The Pilgrim colony grew only slowly over the next several decades. The community of Separatists in England was relatively small, limiting the capacity for growth through immigration; moreover, Plymouth was less suitable as a port than other points on the New England coast. It would therefore rapidly be eclipsed by Massachusetts Bay Colony after the arrival of the Puritans at Boston in 1630. Furthermore, after the 1650s relations with the Wampanoag and other nearby tribes deteriorated, and the colony would, like the rest of New England, be devastated by King Philip's War in 1675-76. After the Glorious Revolution of 1688 and the reorganization of the English government, Plymouth Colony ceased to exist as a separate legal entity, being consolidated into Massachusetts Bay Colony. After this point, the town of Plymouth became something of a backwater for the rest of the colonial era, its livelihood mostly based on fishing and shipping. Unlike some other Massachusetts communities, it was not particularly involved in the political activities of the pre-Revolutionary period, though there was an active Sons of Liberty organization; in 1774, it seized Plymouth Rock, the boulder on the shore where the Pilgrims were believed to have landed, and put it on display in the town square.[2]
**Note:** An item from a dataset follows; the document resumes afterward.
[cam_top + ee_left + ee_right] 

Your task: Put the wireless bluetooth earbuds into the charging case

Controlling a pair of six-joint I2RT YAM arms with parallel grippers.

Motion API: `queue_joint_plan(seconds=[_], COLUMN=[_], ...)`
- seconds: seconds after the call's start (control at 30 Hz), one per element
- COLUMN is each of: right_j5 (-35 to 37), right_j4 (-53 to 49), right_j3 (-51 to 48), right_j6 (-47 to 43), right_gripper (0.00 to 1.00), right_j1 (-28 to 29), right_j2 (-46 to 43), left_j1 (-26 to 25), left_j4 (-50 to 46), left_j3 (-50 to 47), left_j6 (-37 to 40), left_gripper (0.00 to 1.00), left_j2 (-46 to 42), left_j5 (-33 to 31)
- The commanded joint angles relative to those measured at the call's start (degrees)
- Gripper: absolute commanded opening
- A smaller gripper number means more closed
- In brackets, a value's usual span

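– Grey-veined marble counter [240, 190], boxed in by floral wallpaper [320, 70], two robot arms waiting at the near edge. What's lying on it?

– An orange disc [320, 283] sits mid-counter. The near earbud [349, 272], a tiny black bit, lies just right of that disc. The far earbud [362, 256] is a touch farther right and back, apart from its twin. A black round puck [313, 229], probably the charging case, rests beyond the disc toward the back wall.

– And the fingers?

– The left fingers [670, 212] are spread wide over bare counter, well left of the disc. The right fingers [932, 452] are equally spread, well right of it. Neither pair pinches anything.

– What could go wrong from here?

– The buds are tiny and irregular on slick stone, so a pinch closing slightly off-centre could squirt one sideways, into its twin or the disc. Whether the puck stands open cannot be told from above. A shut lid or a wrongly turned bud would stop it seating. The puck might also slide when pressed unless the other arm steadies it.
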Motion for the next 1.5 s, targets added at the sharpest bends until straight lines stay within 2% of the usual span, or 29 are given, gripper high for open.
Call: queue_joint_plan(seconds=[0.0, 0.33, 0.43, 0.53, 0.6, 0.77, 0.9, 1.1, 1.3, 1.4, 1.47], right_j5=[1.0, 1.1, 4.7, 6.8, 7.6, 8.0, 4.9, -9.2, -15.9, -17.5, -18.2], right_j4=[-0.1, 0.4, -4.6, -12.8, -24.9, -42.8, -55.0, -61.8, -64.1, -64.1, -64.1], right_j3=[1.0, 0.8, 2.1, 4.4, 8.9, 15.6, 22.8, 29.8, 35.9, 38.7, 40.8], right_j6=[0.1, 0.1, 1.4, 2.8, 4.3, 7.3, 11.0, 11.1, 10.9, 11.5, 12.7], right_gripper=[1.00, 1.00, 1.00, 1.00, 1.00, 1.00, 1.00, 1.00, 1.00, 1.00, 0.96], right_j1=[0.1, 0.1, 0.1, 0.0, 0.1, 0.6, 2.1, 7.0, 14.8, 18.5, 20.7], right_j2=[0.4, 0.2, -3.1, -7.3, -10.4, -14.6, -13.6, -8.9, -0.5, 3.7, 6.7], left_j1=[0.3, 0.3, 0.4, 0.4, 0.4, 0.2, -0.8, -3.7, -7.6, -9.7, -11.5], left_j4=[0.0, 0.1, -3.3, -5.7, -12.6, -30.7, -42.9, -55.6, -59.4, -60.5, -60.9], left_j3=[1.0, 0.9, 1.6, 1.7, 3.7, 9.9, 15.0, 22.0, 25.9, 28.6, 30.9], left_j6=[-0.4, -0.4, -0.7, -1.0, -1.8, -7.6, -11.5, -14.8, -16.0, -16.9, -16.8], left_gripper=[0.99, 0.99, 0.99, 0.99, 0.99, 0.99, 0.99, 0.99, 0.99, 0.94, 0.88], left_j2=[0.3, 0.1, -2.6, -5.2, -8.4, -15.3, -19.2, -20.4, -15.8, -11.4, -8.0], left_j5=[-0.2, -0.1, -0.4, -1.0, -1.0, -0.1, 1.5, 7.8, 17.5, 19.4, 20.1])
During the late 18th and 19th century, shipbuilding became increasingly important to the Plymouth economy, with many long-distance sailing vessels constructed in or near the town. Light manufacturing appeared as well, with the Plymouth Cordage Company (a producer of rope) serving as the community's largest employer until well into the 20th century. At the same time, memory of Plymouth's early prominence in colonial history was revived; the Pilgrim Society was founded in 1820, followed in 1824 by the Pilgrim Hall Museum, the country's oldest public museum still in operation.[3]

Some of the town's traditional livelihoods would fade away during the mid- and late 20th century. Plymouth's population and overall prosperity nonetheless surged, though, owing to the growing tourism industry and to the arrival of new residents from the Boston area and other parts of Massachusetts, attracted by its low tax rates.[4]

Plymouth is currently preparing for "Plymouth 400," a year-long celebration and commemoration of the 400th anniversary of the town's founding and its importance to American history.[5]